You would create .npmrc file with //registry.npmjs.org/:_authToken=XX_TOKEN_XX. But then, you might also have a .env file. Now every new developer on the project needs get a copy of 2 files with secrets.

Instead, you can put NPM_TOKEN=XX_TOKEN_XX into your .env file, and use template in .npmrc like this //registry.npmjs.org/:_authToken=${NPM_TOKEN}. Now you have only a single secrets file, (you can now track .npmrc in git, and you run envo yarn.

2) Terraform & AWS

To use terraform with AWS, you need AWS credentials. By default, terraform checks $HOME/.aws/credentials, but if you have multiple AWS accounts, this quickly gets out of hand.

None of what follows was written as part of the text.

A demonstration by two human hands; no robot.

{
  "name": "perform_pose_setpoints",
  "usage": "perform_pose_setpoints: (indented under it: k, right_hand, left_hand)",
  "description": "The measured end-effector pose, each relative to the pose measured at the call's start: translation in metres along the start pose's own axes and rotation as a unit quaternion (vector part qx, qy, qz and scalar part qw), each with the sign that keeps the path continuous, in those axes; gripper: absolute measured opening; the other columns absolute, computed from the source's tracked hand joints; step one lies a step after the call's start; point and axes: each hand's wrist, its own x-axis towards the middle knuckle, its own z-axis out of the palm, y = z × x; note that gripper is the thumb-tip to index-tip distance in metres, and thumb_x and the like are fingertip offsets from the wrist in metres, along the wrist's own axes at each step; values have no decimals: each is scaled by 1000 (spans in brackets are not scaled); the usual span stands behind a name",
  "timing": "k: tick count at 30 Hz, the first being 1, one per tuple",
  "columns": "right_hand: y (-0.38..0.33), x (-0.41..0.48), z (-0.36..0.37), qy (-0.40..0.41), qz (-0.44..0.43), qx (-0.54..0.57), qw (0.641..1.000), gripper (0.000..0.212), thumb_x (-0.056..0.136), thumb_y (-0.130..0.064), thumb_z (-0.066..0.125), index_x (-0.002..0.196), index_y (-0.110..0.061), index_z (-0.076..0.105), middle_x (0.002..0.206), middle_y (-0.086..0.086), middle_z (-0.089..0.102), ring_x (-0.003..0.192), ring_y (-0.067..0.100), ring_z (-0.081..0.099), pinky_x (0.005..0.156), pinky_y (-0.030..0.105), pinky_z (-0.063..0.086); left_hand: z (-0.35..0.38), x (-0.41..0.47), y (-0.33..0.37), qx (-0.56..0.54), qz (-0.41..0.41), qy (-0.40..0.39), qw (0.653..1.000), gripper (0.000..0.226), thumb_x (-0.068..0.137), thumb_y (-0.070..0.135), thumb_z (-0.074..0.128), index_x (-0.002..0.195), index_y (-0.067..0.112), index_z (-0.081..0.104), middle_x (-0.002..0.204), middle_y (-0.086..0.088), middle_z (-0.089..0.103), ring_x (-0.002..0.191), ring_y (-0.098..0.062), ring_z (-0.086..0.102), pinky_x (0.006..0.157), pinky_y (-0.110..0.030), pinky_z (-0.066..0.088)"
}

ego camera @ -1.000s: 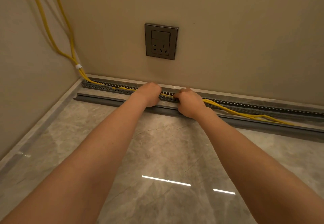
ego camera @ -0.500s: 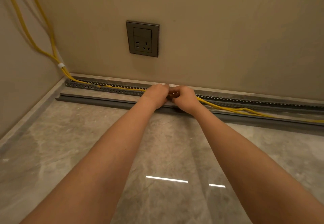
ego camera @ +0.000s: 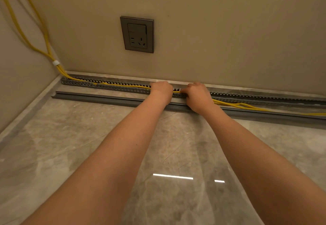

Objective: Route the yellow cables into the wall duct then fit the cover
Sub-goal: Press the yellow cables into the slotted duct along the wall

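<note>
Yellow cables (ego camera: 234, 104) drop down the left wall corner, bound by a white tie (ego camera: 56, 63), and run into the grey slotted wall duct (ego camera: 109, 85) along the foot of the back wall. Left of my hands they lie inside the duct. Right of my hands they spill out over its front edge onto the floor. My left hand (ego camera: 161, 90) and my right hand (ego camera: 198, 94) are side by side on the duct, both closed on the cables with a short stretch showing between them. The long grey duct cover (ego camera: 98, 97) lies flat on the floor just in front of the duct.
A dark grey wall socket (ego camera: 137, 34) sits on the back wall above my hands. The left wall meets the back wall in a corner at the duct's left end. Glossy grey marble floor (ego camera: 88, 136) stretches toward me, with light reflections on it.
My hands, pressed together half a second ago, have drawn slightly apart along the duct. The view has swung left, so the socket and duct sit further right in frame.
</note>
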Motion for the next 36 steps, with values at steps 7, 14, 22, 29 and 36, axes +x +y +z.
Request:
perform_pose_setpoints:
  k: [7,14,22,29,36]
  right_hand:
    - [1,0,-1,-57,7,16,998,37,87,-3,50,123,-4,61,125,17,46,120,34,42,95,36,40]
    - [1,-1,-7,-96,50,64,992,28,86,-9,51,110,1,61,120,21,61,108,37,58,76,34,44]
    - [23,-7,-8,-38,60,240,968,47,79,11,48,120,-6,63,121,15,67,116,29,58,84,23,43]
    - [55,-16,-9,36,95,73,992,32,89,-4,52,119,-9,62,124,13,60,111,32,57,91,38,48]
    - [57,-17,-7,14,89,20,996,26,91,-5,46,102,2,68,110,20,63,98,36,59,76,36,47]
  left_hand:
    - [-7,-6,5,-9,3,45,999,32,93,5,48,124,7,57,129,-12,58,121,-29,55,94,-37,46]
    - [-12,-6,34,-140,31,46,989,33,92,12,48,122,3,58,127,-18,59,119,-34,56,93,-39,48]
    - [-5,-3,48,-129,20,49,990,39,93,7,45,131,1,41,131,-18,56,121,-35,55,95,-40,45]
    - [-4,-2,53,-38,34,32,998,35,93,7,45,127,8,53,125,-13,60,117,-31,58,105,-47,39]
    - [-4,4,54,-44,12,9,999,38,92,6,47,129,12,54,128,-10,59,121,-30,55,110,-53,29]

Instead, you can pass your AWS_ACCESS_KEY_ID, AWS_SECRET_ACCESS_KEY, AWS_DEFAULT_REGION env vars (or export them) with every terraform command. But if you do it frequently, you need to store these secrets somewhere.

With envo you can just put these into .env file:

AWS_ACCESS_KEY_ID="anaccesskey"
AWS_SECRET_ACCESS_KEY="asecretkey"
AWS_DEFAULT_REGION="us-west-2"

and then just run envo terraform apply

Install

Just type this to install on your machine:

curl https://raw.githubusercontent.com/awinecki/envo/main/envo --output ~/.local/bin/envo && chmod +x ~/.local/bin/envo

You can also install it locally in a single project like this:

curl https://raw.githubusercontent.com/awinecki/envo/main/envo --output envo.sh && chmod +x envo.sh

(remember to use it with ./envo.sh in this scenario)

It’s not working!

If you intend to use this in production, do so at your own risk. Although it’s tested, there are better ways to manage env variables in production environments (k8s secrets, swarm secrets, hashicorp vault).

If you encounter any problem, submit issue in the Github repository.